Motive assigning queens think they know the thoughts, desires and intents of their kings.

When my kids were toddlers and they would fight in the car, one would often yell from the back seat, “Mom, he hit me ON PURPOSE, AS HARD AS HE COULD!”

I giggle inside at the silliness of the thought, “on purpose, as hard as he could.” It is as if the child has a measurement method for determination of the purpose and intent of his sibling as well as a gage which deciphers the magnitude of the hit in comparison to the overall ability: “on purpose as hard as he could!” Ha! But, haven’t I been like that with my husband?

  • “He left that dirty dish right in the middle of my clean sink just to see if I will clean it up.”
  • “He is driving like Speed Racer and putting my life in danger, because he thinks it’s funny that it freaks me out.”
  • “He has selective hearing and only hears what he wants to hear, but suddenly can’t hear when I tell him things I need him to do.”

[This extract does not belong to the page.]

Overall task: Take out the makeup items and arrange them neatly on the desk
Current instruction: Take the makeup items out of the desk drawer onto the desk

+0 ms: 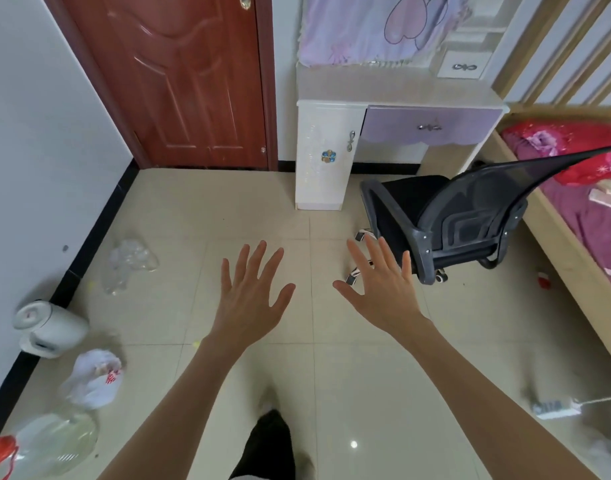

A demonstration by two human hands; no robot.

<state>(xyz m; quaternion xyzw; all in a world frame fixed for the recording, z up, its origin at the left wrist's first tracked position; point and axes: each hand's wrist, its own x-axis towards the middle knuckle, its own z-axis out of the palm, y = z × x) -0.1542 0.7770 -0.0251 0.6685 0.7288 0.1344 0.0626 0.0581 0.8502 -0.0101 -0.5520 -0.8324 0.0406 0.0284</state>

Motive Assigning Queen translation: “He didn’t listen ON PURPOSE AS HARD AS HE COULD!” It is simply assigning a motive to his heart. Maybe my heart is the one that needs a checkup.

The Remedy for the Motive-Assigning Queen:

  • Pray.
  • Recognize the ailment:  Anytime we catch ourselves saying, “He thinks ___,” “He wants___,” or “He did it because___,” we are assigning motives.
  • Confirm your intent analysis and strength measurement with him.  In other words, ask him!

“Why are you …?” in my calm voice has often yielded answers like,  “Sorry! I didn’t even notice I was doing that!” and I can thank God, because he didn’t even notice what I thought he was doing “on purpose, as hard as he could.” Haha!

3.  Needy Queens:

The needy queen is one who depends on her husband for everything.

Spa Utopia Vancouver

  • She needs him to be in the kitchen, go grocery shopping with her, notice if she changed something.
  • She needs him to serve her.
  • She needs him to be her source of happiness, and when he messes up, her life is messed up.

If my value comes from how my husband views me, I will be subject to his imperfect views.

    • “I made his breakfast and he didn’t like it.”
    • “I worked so hard to get the house straightened, and all he asked was why I wasn’t ready for the meeting.”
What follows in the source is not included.